При принятии решения о газификации должен учитываться фактор стоимости газа. Сейчас мы продаем уголь по цене порядка $20 за тонну условного топлива (т.у.т.), и, наверное, газ тогда должен стоить с учетом его лучших экологических характеристик плюс связанных с углем расходов на золоотвалы, углеподготовку и так далее в районе $30–40 за т.у.т. Решаемая ли это задача для "Газпрома" и выгоден ли для него подобный бизнес? Наверное, на этот вопрос должны ответить область и сам "Газпром". Есть, например, Кемеровская область, Красноярский край, которые смогли сбалансировать тему газификации с отсутствием мощного давления на производство угля и на угольную генерацию.

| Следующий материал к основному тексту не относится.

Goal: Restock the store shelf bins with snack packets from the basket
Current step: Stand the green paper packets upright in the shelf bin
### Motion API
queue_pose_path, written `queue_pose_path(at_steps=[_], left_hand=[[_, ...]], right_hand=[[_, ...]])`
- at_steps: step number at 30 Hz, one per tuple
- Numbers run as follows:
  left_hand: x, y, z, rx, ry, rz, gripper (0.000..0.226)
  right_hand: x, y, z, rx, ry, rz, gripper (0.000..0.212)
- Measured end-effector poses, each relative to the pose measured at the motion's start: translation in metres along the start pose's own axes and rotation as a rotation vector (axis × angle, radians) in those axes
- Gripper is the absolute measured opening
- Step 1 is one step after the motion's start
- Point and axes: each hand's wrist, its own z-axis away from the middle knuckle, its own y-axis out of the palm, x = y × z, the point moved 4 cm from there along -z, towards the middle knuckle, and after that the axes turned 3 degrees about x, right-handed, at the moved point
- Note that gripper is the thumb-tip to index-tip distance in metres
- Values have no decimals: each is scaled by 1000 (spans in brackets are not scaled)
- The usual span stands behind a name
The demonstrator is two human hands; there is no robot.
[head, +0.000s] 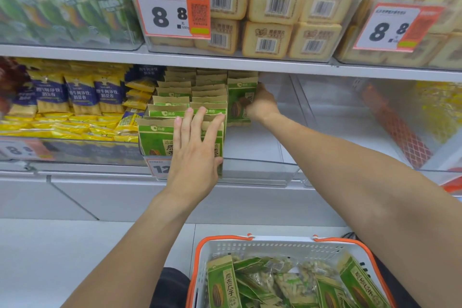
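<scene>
A clear shelf bin on the middle shelf holds rows of green-and-tan seed packets standing upright on its left side. My left hand lies flat, fingers spread, against the front packets. Deep in the bin, my right hand grips a single green seed packet at the back of a third row. Below, a white basket with orange rim holds several more green packets.
The bin's right half is bare. Yellow and blue snack packs fill the bin to the left. Toast-slice packs and price tags sit on the shelf above. A netted orange item lies in the right bin.
</scene>
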Motion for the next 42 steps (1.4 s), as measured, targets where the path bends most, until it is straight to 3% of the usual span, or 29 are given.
queue_pose_path(at_steps=[9, 15, 17, 20, 22, 25, 29, 32, 38, 42], left_hand=[[1, -1, 1, -12, -7, 33, 85], [0, -5, 2, -56, -23, 159, 71], [-4, -14, 3, -146, -16, 268, 55], [-13, -35, 10, -409, 9, 390, 28], [-22, -41, 17, -468, 12, 427, 17], [-38, -28, 32, -325, -35, 553, 18], [-63, 20, 71, -44, -128, 649, 31], [-59, 73, 120, 239, -198, 545, 35], [-39, 156, 225, 725, -398, 347, 40], [-52, 183, 260, 900, -476, 315, 49]], right_hand=[[-2, -7, -3, 67, 99, 3, 52], [10, -28, 18, 49, 42, 76, 58], [17, -37, 36, 53, -5, 97, 54], [24, -59, 73, -24, -105, 14, 42], [26, -73, 104, -71, -186, -83, 30], [16, -86, 151, -58, -257, -321, 8], [-28, -79, 199, 24, -224, -474, 19], [-82, -52, 228, 104, -87, -487, 23], [-197, 26, 296, 490, 239, -343, 15], [-239, 65, 337, 770, 382, -143, 6]])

— Сейчас в составе "Евросибэнерго" из энергосбытовых активов есть только Иркутская энергосбытовая компания, "Волгаэнергосбыт", действующие в своих регионах, и ЗАО МАРЭМ, работающее с крупными потребителями. При этом другие крупные энергохолдинги ("Интер РАО", "РусГидро", КЭС) уже сформировали крупные сбытовые подразделения. Планируете развитие этого сектора?
— Планы такие есть, но подходить к этому вопросу надо достаточно осторожно. Мы сейчас изучаем возможность покупки нескольких гарантирующих поставщиков (ГП, основные энергосбытовые компании, действующие в каждом из регионов.— “Ъ”). Но здесь надо учитывать, что у нас вышли новые правила розничного рынка, которые серьезно либерализуют сектор и упрощают возможность ухода потребителей. Эта либерализация правил делает эти энергосбыты уязвимыми.
Я думаю, что если вдруг мы увидим серьезную синергию сбытового бизнеса с генерацией либо с потребителем, то мы можем принять решение по покупке ГП. Но сейчас в большей степени мы фокусируемся на развитии МАРЭМ, потому что либерализация розничного рынка, безусловно, даст определенные плюсы таким независимым сбытам.
— У "Евросибэнерго" есть совместный проект с "Росатомом" по созданию атомного реактора малой мощности. На какой стадии он сейчас находится?
— Мы продолжаем научно-исследовательские, конструкторские работы. Это поиск решения по эффективному атомному генератору относительно небольшой мощности. Пока у нас все более или менее идет по плану: я думаю, что еще два-три года будет период научно-исследовательских работ, затем проектирование и реализация проекта.
— Есть ли в этом проекте какие-то целевые экономические показатели? Например, создать реактор, который будет обходиться во столько-то тысяч долларов за киловатт установленной мощности?
— Мы сейчас объективно еще не на той стадии. Существует стратегическое понимание со стороны нашего акционера, что в мире и России есть достаточно большая потребность в подобных генераторах в удаленных местах. Тот же самый Бодайбо можно было бы обеспечить электроэнергией. В принципе вариантов несколько: либо вы завозите туда уголь или мазут, либо мини-АЭС. Есть общее понимание того, что такие площадки есть, и если будет иметься техническое решение по установке там атомной станции, то она, скорее всего, будет эффективнее, чем какая-либо другая генерация.